Die Nationale Akademie der Wissenschaften Leopoldina, die Deutsche Forschungsgemeinschaft und die Union der deutschen Akademien der Wissenschaften schreiben in einer Stellungnahme, dass NGT den Marktzugang für kleine und mittlere Saatgutunternehmen und Züchter:innen erleichtern könnten – vorausgesetzt, die EU würde ihre Zulassungsverfahren neu regeln.

Wie ist der rechtliche Rahmen?

Derzeit regelt eine EU-Richtlinie von Anfang der 2000er-Jahre, wie gentechnisch veränderte Pflanzen geprüft und zugelassen werden und was Landwirt:innen anbauen dürfen. Sie gilt als streng. Anfang der 2000er waren Verfahren der neuen Gentechnik, wie CRISPR/Cas9, noch nicht entdeckt. Darum wurde im EU-Parlament zuletzt ein neuer Gesetzesentwurf diskutiert: Er würde die Zulassung für neue Züchtungstechniken einfacher machen. Allerdings müsste das Saatgut nach wie vor gekennzeichnet werden und dürfte nicht im Ökolandbau eingesetzt werden.

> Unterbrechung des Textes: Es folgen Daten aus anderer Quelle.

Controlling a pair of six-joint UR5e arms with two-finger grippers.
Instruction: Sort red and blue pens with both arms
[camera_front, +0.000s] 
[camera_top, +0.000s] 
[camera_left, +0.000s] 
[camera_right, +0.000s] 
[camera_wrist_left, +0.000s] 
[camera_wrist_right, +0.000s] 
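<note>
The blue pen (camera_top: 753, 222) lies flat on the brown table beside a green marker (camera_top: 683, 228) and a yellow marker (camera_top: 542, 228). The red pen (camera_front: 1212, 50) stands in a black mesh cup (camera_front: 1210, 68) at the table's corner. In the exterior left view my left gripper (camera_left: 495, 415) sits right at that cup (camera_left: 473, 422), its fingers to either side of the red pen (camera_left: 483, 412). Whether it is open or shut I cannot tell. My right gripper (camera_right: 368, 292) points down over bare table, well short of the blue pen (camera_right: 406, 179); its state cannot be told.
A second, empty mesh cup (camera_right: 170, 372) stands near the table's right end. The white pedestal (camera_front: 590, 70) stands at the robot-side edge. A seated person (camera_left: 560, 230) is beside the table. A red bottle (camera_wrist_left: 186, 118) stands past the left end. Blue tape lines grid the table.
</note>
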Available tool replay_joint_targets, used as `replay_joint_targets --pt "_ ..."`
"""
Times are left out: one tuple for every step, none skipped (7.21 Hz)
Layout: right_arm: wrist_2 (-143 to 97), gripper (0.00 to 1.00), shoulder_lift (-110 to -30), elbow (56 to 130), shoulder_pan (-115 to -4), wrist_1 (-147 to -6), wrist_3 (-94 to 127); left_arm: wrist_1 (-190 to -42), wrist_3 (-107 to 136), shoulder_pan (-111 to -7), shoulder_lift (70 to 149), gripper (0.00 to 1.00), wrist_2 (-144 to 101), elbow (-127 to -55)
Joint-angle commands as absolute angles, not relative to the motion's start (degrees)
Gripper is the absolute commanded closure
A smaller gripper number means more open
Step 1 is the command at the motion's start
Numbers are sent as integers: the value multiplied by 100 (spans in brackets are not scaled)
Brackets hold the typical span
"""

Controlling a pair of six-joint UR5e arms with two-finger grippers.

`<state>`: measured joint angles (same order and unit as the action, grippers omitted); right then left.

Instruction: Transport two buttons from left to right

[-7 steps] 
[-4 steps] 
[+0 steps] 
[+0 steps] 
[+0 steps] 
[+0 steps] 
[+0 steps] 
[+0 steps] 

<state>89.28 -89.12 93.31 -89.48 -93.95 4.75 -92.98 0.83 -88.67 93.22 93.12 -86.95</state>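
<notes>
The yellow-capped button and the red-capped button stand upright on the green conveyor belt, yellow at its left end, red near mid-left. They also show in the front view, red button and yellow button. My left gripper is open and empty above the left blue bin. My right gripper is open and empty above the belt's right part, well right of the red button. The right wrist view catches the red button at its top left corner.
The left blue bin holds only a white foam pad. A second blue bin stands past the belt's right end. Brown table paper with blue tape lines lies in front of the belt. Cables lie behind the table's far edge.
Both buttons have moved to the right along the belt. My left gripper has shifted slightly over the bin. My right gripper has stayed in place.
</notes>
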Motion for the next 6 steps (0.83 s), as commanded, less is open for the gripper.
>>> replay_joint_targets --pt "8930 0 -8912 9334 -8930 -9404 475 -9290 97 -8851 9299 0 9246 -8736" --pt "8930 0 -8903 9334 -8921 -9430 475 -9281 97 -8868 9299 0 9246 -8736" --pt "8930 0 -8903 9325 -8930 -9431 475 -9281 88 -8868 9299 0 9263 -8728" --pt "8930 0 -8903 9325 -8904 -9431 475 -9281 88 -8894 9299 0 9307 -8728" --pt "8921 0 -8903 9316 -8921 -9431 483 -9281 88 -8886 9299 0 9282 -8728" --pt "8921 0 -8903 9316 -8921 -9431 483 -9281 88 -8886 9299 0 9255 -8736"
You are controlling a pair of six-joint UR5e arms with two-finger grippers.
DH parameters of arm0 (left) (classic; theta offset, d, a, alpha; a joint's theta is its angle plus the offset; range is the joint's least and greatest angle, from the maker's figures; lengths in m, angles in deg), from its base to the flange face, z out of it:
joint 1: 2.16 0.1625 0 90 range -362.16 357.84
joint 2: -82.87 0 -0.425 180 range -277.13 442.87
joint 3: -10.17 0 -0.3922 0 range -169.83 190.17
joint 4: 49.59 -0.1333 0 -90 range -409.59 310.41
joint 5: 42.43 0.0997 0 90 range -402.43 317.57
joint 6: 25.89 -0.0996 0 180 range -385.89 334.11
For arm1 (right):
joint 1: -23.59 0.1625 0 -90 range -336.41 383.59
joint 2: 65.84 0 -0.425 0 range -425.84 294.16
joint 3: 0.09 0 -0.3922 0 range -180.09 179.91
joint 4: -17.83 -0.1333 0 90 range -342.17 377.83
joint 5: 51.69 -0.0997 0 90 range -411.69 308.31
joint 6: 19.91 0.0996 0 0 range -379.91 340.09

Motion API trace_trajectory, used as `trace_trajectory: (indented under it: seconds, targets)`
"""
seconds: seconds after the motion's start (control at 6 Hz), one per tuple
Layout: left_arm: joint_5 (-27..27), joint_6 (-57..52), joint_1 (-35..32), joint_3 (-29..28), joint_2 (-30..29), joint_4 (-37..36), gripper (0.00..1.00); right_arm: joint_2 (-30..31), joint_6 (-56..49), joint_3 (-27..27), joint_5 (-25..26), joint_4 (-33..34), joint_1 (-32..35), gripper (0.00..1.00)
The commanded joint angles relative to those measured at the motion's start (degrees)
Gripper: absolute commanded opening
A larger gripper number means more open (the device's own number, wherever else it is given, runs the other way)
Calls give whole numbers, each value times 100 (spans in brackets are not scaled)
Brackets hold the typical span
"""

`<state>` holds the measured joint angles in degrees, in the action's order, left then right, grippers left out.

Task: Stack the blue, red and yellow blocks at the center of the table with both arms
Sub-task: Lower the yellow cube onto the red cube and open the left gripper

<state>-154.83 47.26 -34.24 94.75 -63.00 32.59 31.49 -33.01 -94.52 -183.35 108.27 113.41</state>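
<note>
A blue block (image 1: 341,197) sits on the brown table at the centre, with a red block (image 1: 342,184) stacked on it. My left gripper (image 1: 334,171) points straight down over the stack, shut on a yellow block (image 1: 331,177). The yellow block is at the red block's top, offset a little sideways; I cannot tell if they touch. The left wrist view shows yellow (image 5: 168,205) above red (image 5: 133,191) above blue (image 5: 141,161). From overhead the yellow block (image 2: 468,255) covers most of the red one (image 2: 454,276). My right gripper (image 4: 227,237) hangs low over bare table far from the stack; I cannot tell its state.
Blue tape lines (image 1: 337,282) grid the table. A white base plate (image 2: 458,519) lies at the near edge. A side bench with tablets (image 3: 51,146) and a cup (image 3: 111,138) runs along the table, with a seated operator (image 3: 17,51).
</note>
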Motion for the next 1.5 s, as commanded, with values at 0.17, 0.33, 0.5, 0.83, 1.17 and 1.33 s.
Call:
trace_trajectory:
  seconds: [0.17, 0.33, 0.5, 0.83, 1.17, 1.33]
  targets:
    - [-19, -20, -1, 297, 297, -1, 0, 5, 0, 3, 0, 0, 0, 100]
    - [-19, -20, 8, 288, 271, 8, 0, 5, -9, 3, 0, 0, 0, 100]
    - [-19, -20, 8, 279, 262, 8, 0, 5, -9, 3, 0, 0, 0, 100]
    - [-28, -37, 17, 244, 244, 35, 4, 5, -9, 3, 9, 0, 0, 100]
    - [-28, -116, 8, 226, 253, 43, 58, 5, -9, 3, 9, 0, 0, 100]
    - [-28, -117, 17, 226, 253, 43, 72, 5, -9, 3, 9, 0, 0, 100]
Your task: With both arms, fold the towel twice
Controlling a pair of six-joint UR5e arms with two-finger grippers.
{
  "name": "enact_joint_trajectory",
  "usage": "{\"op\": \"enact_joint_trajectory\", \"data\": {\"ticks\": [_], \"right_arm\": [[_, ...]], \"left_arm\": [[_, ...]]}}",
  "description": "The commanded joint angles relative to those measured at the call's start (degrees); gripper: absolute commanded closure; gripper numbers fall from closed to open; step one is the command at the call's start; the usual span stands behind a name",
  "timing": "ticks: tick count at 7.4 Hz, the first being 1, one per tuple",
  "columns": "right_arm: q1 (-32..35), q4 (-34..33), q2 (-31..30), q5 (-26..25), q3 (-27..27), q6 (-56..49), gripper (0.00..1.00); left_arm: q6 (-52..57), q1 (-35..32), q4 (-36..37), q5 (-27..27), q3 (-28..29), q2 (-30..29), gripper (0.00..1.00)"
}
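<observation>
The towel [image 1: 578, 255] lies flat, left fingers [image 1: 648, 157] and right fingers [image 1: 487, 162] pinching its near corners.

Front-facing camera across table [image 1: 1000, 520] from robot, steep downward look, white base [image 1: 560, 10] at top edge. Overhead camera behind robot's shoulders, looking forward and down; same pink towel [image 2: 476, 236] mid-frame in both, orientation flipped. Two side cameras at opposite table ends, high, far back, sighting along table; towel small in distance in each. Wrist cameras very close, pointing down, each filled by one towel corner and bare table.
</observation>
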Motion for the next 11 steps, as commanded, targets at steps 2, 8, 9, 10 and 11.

Die wohl größte Änderung ist: Genomeditierte Pflanzen sollen in bestimmten Fällen wie herkömmlich gezüchtete Pflanzen behandelt werden – nämlich dann, wenn nur eine Editierung am bestehenden, pflanzeneigenen Erbgut vorgenommen wurde, beziehungsweise wenn die eingesetzte DNA nicht von einer fremden Art kommt. Außerdem würden für eine erleichterte Zulassung zwei weitere Einschränkungen gelten: Die Änderung am Genom darf nur einen sehr kleinen Teil betreffen – maximal 20 DNA-Basenpaare dürfen verändert sein. Und, dieser Punkt ist besonders wichtig: Die entstandene Sorte muss äquivalent sein zu konventionellen Pflanzen. Das heißt: Die am Erbgut der Pflanze vorgenommene Veränderung müsste auch zufällig oder durch herkömmliche Züchtungsmethoden entstehen können. Die EU-Lebensmittelbehörde hält diese Gleichstellung für gerechtfertigt.

Das EU-Parlament hat kontrovers darüber diskutiert und dem Entwurf der Kommission zugestimmt. Nun müssen sich die Mitgliedsstaaten einigen – doch einige Staaten blockieren den Vorschlag. Die Verhandlungen kommen kaum voran.

Auch das Bundesumweltministerium will bei den alten Regeln bleiben. Es spricht sich klar gegen »eine Deregulierung neuer Gentechnikmethoden« aus, wie es auf der Website heißt. Die EU hingegen betont in einer Studie von 2021 die Potenziale der Neuen Gentechnik. Auch ein Verband aus internationalen Forschungsstätten unterstützt den Vorschlag, darunter die Helmholtz-Gemeinschaft, die Leibniz-Gemeinschaft und die Max-Planck-Gesellschaft.